(Records from a dataset)
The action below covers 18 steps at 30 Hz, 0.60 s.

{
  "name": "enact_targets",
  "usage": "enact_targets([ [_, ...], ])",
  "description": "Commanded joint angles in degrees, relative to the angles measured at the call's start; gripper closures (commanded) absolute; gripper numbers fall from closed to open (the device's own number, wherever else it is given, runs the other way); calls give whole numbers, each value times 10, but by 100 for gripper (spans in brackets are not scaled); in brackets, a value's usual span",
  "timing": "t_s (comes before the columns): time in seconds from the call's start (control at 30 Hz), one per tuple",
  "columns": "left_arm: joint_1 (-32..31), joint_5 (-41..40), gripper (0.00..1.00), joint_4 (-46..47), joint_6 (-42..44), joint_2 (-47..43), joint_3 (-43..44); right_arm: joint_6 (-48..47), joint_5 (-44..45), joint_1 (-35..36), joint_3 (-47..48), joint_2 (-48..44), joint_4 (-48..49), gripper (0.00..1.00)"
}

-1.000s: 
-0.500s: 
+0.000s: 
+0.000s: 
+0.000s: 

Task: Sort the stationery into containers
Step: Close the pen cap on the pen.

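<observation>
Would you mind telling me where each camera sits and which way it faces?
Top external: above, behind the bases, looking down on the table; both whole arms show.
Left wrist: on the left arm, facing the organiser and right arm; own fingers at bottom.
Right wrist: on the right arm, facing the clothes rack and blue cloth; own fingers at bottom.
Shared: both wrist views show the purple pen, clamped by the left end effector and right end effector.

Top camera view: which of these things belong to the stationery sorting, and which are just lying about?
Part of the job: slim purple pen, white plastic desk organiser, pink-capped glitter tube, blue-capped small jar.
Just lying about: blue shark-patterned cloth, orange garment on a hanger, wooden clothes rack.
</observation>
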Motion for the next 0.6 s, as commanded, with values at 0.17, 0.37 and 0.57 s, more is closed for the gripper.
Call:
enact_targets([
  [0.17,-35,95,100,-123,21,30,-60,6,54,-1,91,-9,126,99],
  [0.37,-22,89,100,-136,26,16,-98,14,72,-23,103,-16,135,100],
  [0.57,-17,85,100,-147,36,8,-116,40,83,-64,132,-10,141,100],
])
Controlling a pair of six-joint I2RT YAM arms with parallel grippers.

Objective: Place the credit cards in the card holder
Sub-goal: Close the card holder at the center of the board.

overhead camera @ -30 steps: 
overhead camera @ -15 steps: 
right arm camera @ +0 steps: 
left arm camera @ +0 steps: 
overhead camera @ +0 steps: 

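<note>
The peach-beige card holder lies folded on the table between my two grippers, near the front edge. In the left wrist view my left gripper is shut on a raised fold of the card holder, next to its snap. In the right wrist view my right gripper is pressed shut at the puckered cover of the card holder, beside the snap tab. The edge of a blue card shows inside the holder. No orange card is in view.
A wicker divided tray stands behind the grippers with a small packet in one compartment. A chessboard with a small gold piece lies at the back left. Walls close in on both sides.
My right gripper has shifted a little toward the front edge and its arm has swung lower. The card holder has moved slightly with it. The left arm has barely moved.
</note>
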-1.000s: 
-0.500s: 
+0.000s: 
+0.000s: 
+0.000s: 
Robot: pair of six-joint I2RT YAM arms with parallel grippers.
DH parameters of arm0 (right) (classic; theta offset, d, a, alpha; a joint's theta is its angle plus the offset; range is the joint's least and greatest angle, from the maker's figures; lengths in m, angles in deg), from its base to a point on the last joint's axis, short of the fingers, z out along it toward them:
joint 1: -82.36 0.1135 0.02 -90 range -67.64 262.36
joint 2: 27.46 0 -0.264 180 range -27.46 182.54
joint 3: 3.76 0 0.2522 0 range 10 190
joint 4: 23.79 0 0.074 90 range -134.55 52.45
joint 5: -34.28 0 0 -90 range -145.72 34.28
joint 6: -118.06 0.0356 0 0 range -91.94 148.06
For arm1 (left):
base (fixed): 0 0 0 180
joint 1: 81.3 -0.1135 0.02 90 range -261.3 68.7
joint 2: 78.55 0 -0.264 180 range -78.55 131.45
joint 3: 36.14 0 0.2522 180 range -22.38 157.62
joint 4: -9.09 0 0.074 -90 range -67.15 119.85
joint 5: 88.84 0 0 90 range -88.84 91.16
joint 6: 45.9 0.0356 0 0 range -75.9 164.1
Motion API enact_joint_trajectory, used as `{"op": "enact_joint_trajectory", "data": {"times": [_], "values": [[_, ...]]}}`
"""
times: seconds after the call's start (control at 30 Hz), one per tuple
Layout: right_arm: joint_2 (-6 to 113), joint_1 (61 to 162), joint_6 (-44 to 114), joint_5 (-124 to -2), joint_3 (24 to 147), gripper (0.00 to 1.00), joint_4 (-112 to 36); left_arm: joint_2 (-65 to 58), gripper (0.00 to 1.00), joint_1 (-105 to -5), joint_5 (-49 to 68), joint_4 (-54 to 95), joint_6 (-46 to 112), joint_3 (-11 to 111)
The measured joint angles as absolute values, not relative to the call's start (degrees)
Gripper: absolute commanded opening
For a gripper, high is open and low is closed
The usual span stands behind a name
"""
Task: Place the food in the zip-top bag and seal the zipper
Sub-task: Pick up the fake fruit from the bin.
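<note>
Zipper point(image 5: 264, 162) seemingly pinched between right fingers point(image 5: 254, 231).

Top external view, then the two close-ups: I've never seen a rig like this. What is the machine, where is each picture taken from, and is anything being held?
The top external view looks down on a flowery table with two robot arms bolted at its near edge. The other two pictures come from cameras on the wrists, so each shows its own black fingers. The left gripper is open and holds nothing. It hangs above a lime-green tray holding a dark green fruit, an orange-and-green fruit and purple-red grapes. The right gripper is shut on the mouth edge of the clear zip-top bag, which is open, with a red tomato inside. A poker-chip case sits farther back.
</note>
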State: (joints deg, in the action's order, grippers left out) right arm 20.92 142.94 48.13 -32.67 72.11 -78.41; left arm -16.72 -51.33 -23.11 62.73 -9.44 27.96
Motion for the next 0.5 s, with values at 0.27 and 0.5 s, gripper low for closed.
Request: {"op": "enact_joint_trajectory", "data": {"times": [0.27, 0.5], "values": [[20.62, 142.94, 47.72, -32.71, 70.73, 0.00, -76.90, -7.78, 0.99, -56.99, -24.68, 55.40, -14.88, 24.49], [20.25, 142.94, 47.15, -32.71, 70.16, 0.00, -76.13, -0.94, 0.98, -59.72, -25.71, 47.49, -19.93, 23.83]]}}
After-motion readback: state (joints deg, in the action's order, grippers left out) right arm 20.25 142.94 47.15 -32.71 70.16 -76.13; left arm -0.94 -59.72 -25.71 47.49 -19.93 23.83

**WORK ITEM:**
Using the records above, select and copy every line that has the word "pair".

**EXERCISE RESPONSE:**
Controlling a pair of six-joint I2RT YAM arms with parallel grippers.
Robot: pair of six-joint I2RT YAM arms with parallel grippers.

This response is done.